Abuse & Misuse
The potential for AI systems to be used maliciously or irresponsibly, including for creating deepfakes, automated cyber attacks, or invasive surveillance systems. Specifically denotes intentional use of AI for harm.
ENTITY
1 - Human
INTENT
1 - Intentional
TIMING
2 - Post-deployment
Risk ID
mit158
Domain lineage
4. Malicious Actors & Misuse
4.2 > Cyberattacks, weapon development or use, and mass harm
Mitigation strategy
1. Establish an AI Governance and Security Framework Implement a formal AI governance strategy encompassing secure-by-design principles, policies, and processes across the entire AI lifecycle. This foundational step requires a secure implementation approach, the safeguarding of all training data, continuous auditing of data quality and provenance, and the enforcement of least-privilege access and zero-trust security controls to mitigate insider risk and unauthorized exploitation. 2. Conduct Continuous Adversarial Testing and Risk Assessment Integrate repeatable and comprehensive AI risk assessments, threat modeling, and adversarial testing (AI Red Teaming) into the development and post-deployment stages.
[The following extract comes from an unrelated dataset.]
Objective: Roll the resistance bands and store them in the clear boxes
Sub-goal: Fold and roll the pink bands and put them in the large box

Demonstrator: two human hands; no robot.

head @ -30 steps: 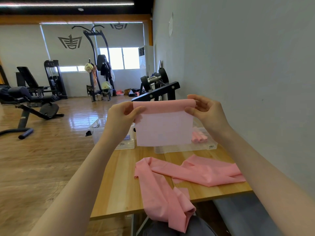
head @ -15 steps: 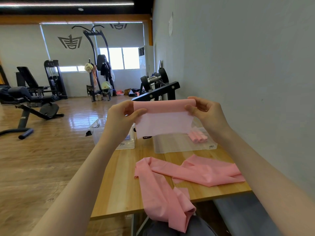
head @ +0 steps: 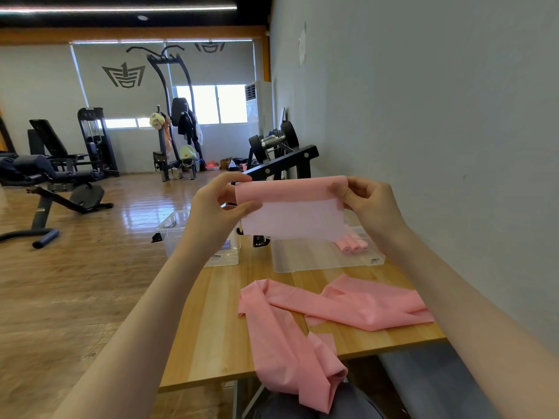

This proactive measure is necessary to identify model vulnerabilities, test resilience against evolving attack vectors such as prompt injection and data poisoning, and ensure the system maintains predictable behavior under real-world pressure. 3. Deploy Multi-Layered Detection and Human Oversight Implement specific technical and procedural controls to detect and counteract malicious outputs like deepfakes and disinformation. This includes deploying specialized AI-powered detection tools, utilizing digital provenance technologies (such as watermarking) to verify content authenticity, and establishing human oversight and validation mechanisms to review and correct high-risk or potentially harmful AI outputs.